Quand l’Italie négociait sa place à l’Exposition universelle de 1900

Résumé

Les expositions universelles doivent présenter la diversité culturelle et artistique des nations. La question de l’espace dévolu à chaque pays y est donc un enjeu diplomatique éminent. Pour l’Italie, nation définitivement unifiée en 1871 en quête de reconnaissance internationale, obtenir un maximum d’espace au sein de l’exposition parisienne de 1900 est donc un moyen d’affirmer ses positions dans une Europe en pleine recomposition. L’enjeu est d’autant plus fort que l’exposition a lieu en France, un pays avec lequel l’Italie entretient des relations compliquées par deux décennies de tensions.

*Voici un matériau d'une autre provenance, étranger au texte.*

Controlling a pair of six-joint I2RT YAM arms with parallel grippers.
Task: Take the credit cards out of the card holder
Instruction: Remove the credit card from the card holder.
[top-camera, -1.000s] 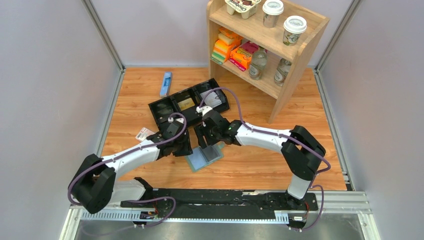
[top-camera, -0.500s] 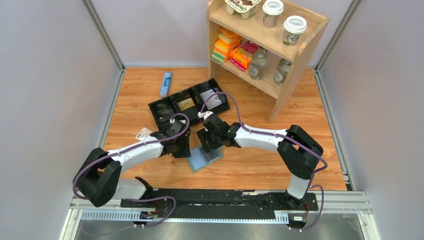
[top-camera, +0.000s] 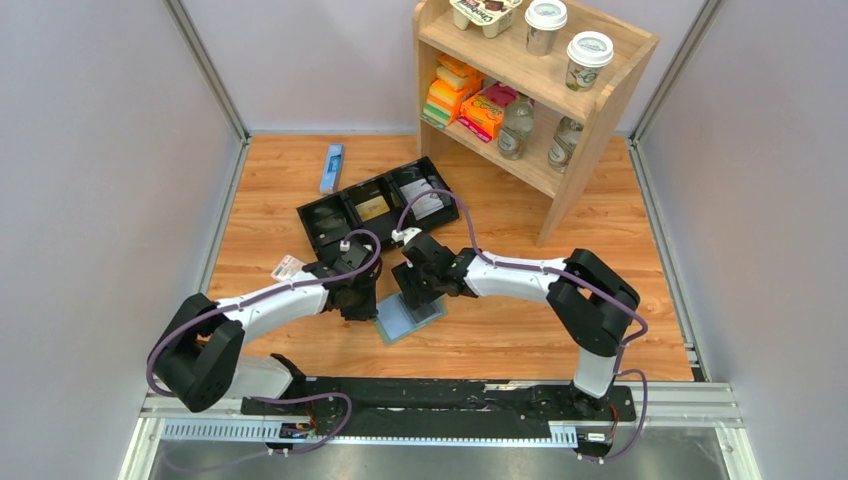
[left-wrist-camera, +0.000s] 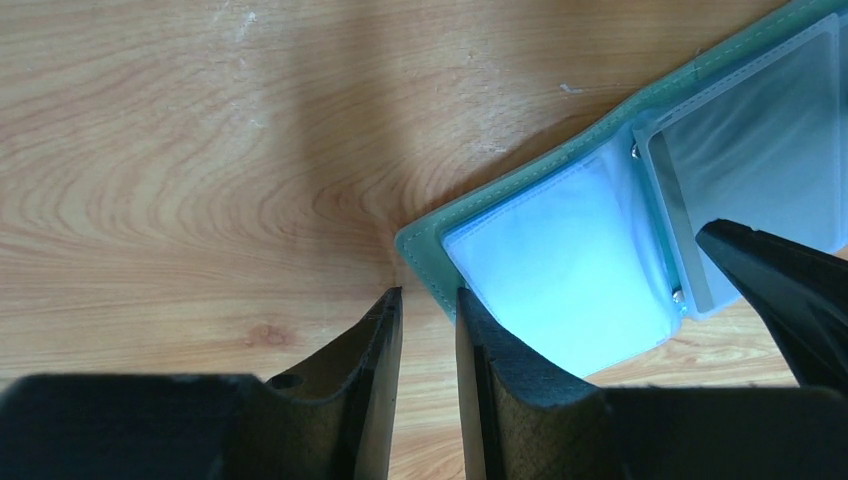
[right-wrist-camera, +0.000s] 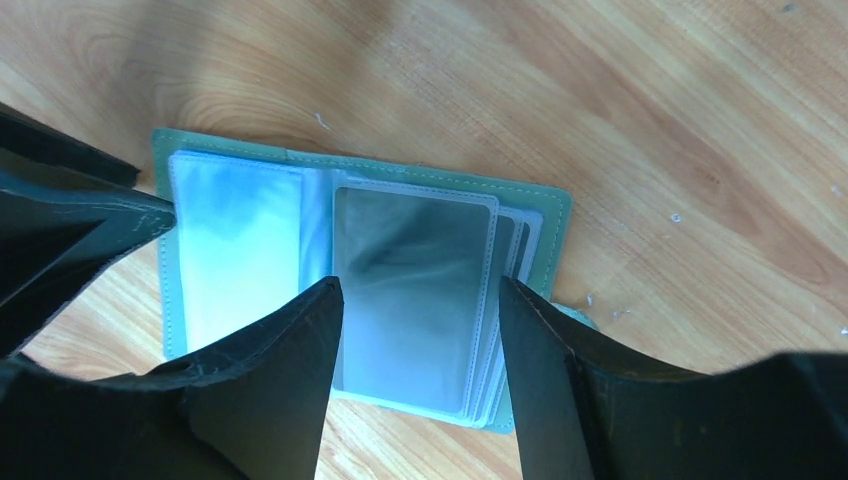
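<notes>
Lying open on the tabletop (top-camera: 500, 335), near centre, between both arms: card holder (top-camera: 410, 318) | handling: probably light, floppy cover, slick clear sleeves, likely to slide unless pinned | hold: grey card (right-wrist-camera: 415, 240) by an exposed edge, not its sleeve | left end effector (left-wrist-camera: 428, 300): jaws a narrow slit, empty, one finger at the holder's left corner | right end effector (right-wrist-camera: 420, 285): jaws wide, astride the sleeve stack, gripping nothing

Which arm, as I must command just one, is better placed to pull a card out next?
Right. The right gripper hangs open over the stacked sleeves of the card holder; the left gripper sits at its corner.
</notes>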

Ill. 1. Photographie du Pavillon d’Italie à l’Exposition universelle de Paris de 1900, auteur inconnu, Petit Palais,
Ill. 1. Photographie du Pavillon d’Italie à l’Exposition universelle de Paris de 1900, auteur inconnu, Petit Palais, musée des Beaux-arts de la Ville de Paris
Ill. 2. Plan général de l’Exposition universelle de Paris, Paris, Imprimerie du Plan de l'exposition, 1900,
Ill. 2. Plan général de l’Exposition universelle de Paris, Paris, Imprimerie du Plan de l'exposition, 1900, Gallica. Le pavillon de l’Italie se trouve sous la flèche rouge.
Ill 3. Archives Nationales, archives du commissariat général de l’Exposition universelle de Paris de 1900, F12 4248. Photographie prise aux Archives nationales par Antonin Durand.
Ill 3. Archives Nationales, archives du commissariat général de l’Exposition universelle de Paris de 1900, F12 4248. Photographie prise aux Archives nationales par Antonin Durand.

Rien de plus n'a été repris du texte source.